Alors que l’entité sioniste s’apprête à envahir le sud du Liban au motif d’y établir une zone tampon, la résistance islamique a revendiqué ce mardi quatre opérations.
Elles ont eu lieu vers 12 :30 et 14 :45 et 15 :00.
Dans la première, la résistance a abattu un drone qui survolait la ville de Nabatiyeh. Les images de son interception ont été diffusées sur les réseaux sociaux.
Dans la seconde, elle a visé un char Merkava sur la position de Sammaqa sur les collines de Kfar Chouba réalisant « une frappe avérée ».
Dans la troisième aussi c’est un char qui a été visé à Tal Nahas, sur les périphéries de Kfarkela.
La quatrième a eu lieu « lorsque deux chars Merkava ont tenté d’avancer pour récupérer le char ciblé à Tel Nahas, à la périphérie de la ville de Kfarkela, nous les avons pris pour cible avec des missiles guidés, forçant les forces ennemies israéliennes à évacuer les blessés sous un épais couvert de fumée », précise un 4eme communiqué de la résistance.
Dans ses communiqués, la Résistance islamique précise que ses opérations sont « une riposte à l’agression criminelle israélienne qui a ciblé des dizaines de villes et de villages libanais, y compris la banlieue sud de Beyrouth ».
Lundi, l’armée d’occupation a mené des dizaines de raids bombardant entre autre toutes les branches d’al-Qard al-Hassan sur tout le territoire libanais, ainsi que la télévision al-Manar et la radio Nour. Les autorités libanaises ont rendu compte de plus de 40 martyrs et 249 blessés selon les derniers chiffres du ministère de la Santé.
Elle s’est targuée d’avoir frappé depuis lundi plus de 160 cibles du Hezbollah à travers le Liban, y compris des membres de la force Radwane, l’unité d’élite du mouvement.
Zone tampon. L’armée libanaise se retire
Ce mardi, « Israël » a annoncé que ses soldats prenaient le contrôle de « nouvelles positions » dans le sud du Liban, afin d’y créer une « zone tampon » entre le Hezbollah et sa population dans les zones frontalières.
L’entité sioniste occupée plusieurs positions au sud Liban, dont cinq principales, depuis le cessez-le-feu conclu en novembre 2024 qu’elle a violé des milliers de fois tuant des centaines de personnes. Depuis le déclenchement de la guerre contre l’Iran déclenchée le 28 février, elle a mené en parallèle une campagne de frappes massives sur le Liban, affirmant viser le Hezbollah dans ses bastions du sud et de l’est du pays ainsi que dans la banlieue sud de Beyrouth.
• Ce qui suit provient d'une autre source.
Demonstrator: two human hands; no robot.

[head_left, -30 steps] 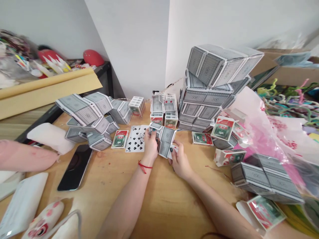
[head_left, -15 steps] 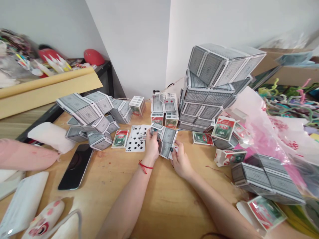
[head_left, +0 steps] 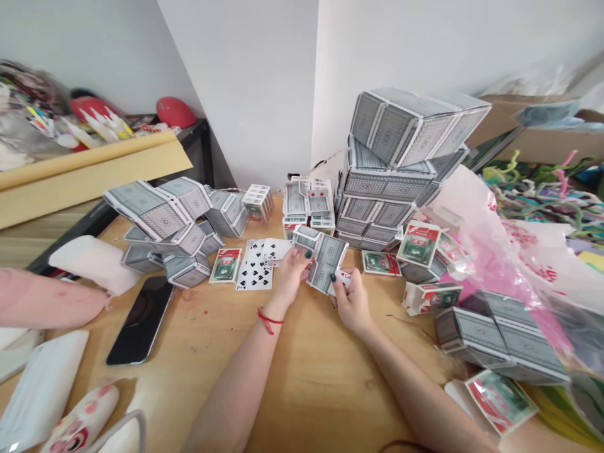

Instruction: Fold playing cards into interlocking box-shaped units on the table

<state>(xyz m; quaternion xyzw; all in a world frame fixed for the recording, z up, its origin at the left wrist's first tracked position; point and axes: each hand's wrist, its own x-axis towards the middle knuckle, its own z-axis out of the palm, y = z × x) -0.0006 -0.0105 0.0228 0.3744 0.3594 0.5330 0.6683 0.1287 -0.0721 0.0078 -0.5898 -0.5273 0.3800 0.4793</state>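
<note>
Over the middle of the table I hold a piece made of folded playing cards, grey patterned backs showing. My left hand, with dark nails and a red string bracelet, is closed at its left side; some of its fingers are hidden. My right hand pinches the lower right part, and a red-suited card shows at its fingertips. Left of my hands, face-up spade cards lie flat beside a red and green card box. Behind the piece stand card boxes with cards on top.
A tall stack of card-covered blocks rises at the back right. More card blocks stand at left, above a black phone. Card boxes, another card block and pink plastic crowd the right side.
The folded card piece has shifted slightly right with my right hand. My left thumb has lifted from its face toward the edge. The view has turned slightly.
</note>
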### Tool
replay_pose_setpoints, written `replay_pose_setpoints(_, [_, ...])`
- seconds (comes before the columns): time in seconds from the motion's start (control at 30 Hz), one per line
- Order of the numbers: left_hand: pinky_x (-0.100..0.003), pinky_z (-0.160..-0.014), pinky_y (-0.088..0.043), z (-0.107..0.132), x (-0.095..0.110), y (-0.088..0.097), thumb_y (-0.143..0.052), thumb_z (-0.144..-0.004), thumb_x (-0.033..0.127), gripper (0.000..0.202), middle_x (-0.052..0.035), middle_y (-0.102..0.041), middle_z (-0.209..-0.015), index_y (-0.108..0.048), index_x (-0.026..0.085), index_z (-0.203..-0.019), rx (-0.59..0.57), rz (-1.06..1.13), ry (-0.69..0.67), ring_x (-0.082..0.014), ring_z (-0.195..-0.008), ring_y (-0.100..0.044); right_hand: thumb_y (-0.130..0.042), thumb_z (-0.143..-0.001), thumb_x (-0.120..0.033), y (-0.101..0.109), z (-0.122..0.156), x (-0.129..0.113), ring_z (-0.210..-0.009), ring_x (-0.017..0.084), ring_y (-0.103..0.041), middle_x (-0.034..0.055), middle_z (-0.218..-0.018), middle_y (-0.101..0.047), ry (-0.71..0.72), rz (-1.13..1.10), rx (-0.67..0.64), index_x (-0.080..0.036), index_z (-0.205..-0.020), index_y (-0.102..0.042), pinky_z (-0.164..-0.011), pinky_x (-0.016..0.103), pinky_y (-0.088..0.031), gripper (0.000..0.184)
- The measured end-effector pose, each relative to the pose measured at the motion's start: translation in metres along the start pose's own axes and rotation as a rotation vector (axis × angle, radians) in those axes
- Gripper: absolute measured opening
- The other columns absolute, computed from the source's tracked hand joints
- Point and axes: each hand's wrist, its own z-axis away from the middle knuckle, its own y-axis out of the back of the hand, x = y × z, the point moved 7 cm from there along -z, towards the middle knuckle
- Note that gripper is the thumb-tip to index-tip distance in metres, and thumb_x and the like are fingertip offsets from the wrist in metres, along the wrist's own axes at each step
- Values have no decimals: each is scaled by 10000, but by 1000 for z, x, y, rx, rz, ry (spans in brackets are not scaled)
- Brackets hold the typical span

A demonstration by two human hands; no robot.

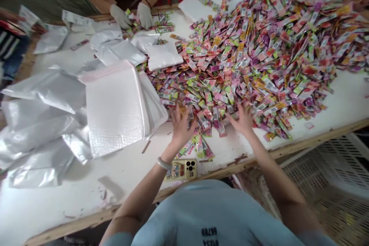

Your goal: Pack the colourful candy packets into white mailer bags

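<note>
A big heap of small colourful sachets covers the right half of the white table. My left hand lies with fingers spread on the near edge of the heap. My right hand is spread flat on the sachets beside it. Neither hand holds anything. A small bunch of sachets lies between my hands and the table's front edge. A bracelet sits on my left wrist.
A stack of white bubble mailers lies left of my hands, with silver bags further left. A phone rests at the front edge. Across the table a person's gloved hands sort sachets. A white crate stands below right.
</note>
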Motion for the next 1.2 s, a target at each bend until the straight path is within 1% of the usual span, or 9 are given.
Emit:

L’armée israélienne a affirmé que ses soldats occupaient de nouvelles positions dans le sud.
Depuis lundi, l’armée libanaise avait retiré des soldats de plusieurs positions du sud du Liban. Selon des sources de presse citant des témoins oculaires, l’armée libanaise s’est retirée de sept positions opérationnelles le long de la frontière.
« Le Commandement nord a avancé, pris le contrôle des hauteurs et crée à présent une zone tampon, comme nous l’avions promis, entre notre population et toute menace », a déclaré le porte-parole de l’armée ennemie israélienne, le général de brigade Effie Defrin.
Le ministre israélien de la Défense, Israël Katz, a précisé que son gouvernement a autorisé l’armée « à avancer et prendre le contrôle de positions stratégiques supplémentaires au Liban, afin d’empêcher les attaques sur les localités israéliennes frontalières ».
L’armée a toutefois nié avoir lancé une opération terrestre. « Ce n’est pas une opération terrestre. C’est une mesure tactique (…) destinée à assurer la sécurité de notre peuple », a déclaré le lieutenant-colonel Nadav Shoshani, porte-parole international de l’armée.
Selon le correspondant d’al-Manar, les avancées de l’armée d’occupation ont été observées à Kfar Kela, Odaysseh, Wadi Hounine, Rob Thalathine, Markaba, Houla, et al-Qawzah Ramiyeh.
Dans la journée de ce mardi, le correspondant d’al-Manar a rendu compte de plusieurs raids perpétrés à Mayfadoune, Arnoune, Dabche, Majdal, entre autres.
En fin de journée, il a fait état d’un raid sur le centre de la Jamaa Islamiya à Saida.